Окрик этот, разбудивший ее и пришедший к ней из самой глубины ее детства, раздался совсем рядом, хотя бабушки Дуси в комнате не было.
В доме было светло. Наташино одеяло валялось на полу, а из кухни, из-за приоткрывшейся двери, плыл в комнату холод. Кукла в полосатом платье, которую Наташа крепко сжимала в руках, смотрела широко раскрытыми глазами в потолок, и Наташа, подняв с пола одеяло, с жалостью укрыла ее.
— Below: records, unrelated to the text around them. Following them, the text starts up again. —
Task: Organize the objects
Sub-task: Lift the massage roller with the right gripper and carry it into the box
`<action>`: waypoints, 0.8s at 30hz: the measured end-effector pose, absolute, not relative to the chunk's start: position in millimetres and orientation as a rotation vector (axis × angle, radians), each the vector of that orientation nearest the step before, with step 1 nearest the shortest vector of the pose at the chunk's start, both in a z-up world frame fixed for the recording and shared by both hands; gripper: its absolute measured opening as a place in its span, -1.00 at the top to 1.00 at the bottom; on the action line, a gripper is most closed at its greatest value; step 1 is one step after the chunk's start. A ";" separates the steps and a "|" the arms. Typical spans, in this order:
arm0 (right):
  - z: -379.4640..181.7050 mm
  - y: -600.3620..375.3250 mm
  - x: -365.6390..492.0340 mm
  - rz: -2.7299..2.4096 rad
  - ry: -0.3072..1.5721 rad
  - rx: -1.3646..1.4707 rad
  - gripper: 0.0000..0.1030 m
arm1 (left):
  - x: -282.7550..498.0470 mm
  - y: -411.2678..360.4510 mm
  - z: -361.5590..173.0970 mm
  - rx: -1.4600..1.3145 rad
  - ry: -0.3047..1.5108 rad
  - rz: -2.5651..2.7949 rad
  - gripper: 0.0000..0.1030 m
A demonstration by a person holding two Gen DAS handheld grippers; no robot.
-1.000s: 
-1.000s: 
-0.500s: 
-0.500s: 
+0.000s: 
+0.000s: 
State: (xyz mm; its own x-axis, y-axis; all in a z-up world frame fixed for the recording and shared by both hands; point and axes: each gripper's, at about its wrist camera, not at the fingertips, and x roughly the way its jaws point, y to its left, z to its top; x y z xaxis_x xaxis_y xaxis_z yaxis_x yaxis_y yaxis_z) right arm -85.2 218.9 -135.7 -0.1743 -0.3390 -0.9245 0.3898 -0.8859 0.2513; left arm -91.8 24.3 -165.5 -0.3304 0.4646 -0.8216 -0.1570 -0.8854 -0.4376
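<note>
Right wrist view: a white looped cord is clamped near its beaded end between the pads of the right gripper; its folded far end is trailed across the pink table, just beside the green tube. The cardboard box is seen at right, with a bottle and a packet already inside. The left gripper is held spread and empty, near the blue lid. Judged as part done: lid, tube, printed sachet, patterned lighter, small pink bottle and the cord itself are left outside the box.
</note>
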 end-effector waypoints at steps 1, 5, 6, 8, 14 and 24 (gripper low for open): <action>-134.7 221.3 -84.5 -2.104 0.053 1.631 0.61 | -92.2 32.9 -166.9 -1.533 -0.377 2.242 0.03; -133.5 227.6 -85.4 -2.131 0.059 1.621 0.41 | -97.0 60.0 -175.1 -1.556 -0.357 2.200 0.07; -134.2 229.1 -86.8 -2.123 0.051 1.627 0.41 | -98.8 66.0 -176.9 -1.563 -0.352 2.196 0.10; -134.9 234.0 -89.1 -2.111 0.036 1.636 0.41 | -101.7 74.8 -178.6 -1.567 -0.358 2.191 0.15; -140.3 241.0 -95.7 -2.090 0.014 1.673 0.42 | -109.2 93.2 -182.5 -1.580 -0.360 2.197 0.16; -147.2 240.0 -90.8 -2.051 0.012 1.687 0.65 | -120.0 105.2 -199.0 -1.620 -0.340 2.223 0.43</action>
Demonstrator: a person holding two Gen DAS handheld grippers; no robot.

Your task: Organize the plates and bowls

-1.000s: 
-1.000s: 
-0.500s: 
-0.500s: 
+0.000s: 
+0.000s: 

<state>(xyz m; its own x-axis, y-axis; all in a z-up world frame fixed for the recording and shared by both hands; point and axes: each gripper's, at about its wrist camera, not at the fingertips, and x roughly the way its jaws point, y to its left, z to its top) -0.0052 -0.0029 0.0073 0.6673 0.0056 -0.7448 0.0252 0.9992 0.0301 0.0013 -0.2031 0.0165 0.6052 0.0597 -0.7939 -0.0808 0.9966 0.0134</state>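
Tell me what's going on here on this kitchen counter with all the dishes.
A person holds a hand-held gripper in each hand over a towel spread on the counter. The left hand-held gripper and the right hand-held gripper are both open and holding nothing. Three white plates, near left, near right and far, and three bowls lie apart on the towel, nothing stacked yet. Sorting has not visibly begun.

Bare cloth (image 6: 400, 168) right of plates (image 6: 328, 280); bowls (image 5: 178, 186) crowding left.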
С Райки тоже сползло одеяло, она спала, скорчившись, подобрав под тонкую рубашку ноги. Но наверно, никто никогда не звал ее во сне с холодного ветра, и она не проснулась. Наташа встала, укрыла и ее потеплее, и она сонно пробормотала:
— И на меня очередь займи…
Дремучая Райка! Князьевская… Омелинская! Запущенная, как тот огород за посадками у железной дороги. А Наташа не ходила туда, не полола травы…
Утренняя тишина уже вошла в дом. Лязгало железо в мастерских, вдалеке шумел трактор, шум вагонных колес доносился от станции. И, прислушавшись к этой родной, знакомой с детства тишине, она удивилась — могучий шелест леса за стенами дома впервые не нарушал этой тишины. Наоборот, он вплетался в нее, был ее частью, без него тишина показалась бы мертвой, не утренней вовсе, а ночной.